=== Section Start ===

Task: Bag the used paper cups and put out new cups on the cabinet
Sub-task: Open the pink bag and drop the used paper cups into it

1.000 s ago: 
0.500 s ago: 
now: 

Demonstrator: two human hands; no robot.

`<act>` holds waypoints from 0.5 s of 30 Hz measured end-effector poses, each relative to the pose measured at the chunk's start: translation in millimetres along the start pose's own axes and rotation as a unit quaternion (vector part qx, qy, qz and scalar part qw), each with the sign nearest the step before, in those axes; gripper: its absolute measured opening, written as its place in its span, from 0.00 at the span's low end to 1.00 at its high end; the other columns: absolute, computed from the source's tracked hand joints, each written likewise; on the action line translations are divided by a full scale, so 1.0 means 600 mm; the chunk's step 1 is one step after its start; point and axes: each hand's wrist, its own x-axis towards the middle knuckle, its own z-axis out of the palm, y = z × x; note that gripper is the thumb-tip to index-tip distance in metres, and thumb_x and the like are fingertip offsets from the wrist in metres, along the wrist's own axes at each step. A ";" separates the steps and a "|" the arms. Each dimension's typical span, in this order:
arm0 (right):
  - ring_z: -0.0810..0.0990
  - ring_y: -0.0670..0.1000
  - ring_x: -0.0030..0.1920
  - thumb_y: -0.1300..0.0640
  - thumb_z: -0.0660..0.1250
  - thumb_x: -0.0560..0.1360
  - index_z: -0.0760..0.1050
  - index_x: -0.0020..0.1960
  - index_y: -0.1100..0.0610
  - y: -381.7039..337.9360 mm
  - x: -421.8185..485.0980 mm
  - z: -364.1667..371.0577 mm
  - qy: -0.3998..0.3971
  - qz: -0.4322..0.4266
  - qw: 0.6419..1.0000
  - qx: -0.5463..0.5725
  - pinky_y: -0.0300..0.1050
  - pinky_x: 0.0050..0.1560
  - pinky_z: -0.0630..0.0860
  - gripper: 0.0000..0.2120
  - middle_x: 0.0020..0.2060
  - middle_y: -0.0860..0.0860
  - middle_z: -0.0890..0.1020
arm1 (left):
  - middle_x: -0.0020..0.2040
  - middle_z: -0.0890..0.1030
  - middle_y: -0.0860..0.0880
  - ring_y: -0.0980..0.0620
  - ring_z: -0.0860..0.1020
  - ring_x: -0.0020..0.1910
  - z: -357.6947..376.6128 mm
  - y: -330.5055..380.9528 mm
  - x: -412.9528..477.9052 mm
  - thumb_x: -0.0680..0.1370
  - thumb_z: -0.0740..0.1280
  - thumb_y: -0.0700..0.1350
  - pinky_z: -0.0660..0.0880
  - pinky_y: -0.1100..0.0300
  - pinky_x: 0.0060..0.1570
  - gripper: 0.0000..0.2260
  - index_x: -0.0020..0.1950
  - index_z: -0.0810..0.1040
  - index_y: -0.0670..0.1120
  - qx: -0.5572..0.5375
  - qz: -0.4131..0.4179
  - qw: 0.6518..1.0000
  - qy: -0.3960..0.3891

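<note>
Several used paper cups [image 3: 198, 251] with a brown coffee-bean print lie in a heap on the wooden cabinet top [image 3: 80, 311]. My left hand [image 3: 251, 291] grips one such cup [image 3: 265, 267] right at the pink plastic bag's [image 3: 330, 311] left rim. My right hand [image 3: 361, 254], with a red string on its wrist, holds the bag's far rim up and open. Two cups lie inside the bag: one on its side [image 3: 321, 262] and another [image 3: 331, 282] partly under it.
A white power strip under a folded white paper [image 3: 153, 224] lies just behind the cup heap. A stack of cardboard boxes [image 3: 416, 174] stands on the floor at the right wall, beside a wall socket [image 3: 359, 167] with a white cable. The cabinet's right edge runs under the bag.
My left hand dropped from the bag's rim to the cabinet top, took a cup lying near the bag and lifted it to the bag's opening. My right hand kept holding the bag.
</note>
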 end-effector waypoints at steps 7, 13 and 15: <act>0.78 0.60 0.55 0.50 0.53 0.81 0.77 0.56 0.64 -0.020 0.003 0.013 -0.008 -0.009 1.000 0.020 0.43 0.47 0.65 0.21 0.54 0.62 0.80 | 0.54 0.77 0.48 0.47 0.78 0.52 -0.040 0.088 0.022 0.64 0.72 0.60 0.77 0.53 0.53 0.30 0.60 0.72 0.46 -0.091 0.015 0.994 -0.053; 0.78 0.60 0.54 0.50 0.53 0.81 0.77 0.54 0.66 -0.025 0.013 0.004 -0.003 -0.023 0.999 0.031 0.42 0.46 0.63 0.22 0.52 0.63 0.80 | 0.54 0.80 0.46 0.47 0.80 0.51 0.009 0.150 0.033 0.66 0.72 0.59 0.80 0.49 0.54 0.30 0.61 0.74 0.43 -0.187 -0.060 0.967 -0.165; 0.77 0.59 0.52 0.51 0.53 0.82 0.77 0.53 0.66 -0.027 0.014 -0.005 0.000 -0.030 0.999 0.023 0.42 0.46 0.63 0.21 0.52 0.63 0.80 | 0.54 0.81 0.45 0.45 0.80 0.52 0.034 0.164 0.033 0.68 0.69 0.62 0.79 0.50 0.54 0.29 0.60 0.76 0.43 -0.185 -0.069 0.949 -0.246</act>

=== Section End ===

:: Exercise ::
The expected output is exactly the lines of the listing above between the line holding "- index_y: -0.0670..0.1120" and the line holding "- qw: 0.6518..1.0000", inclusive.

:: Exercise solution ::
  - index_y: -0.0670..0.1120
  - qx: -0.5572..0.5375
  - qz: -0.4131..0.4179
  - qw: 0.6518..1.0000

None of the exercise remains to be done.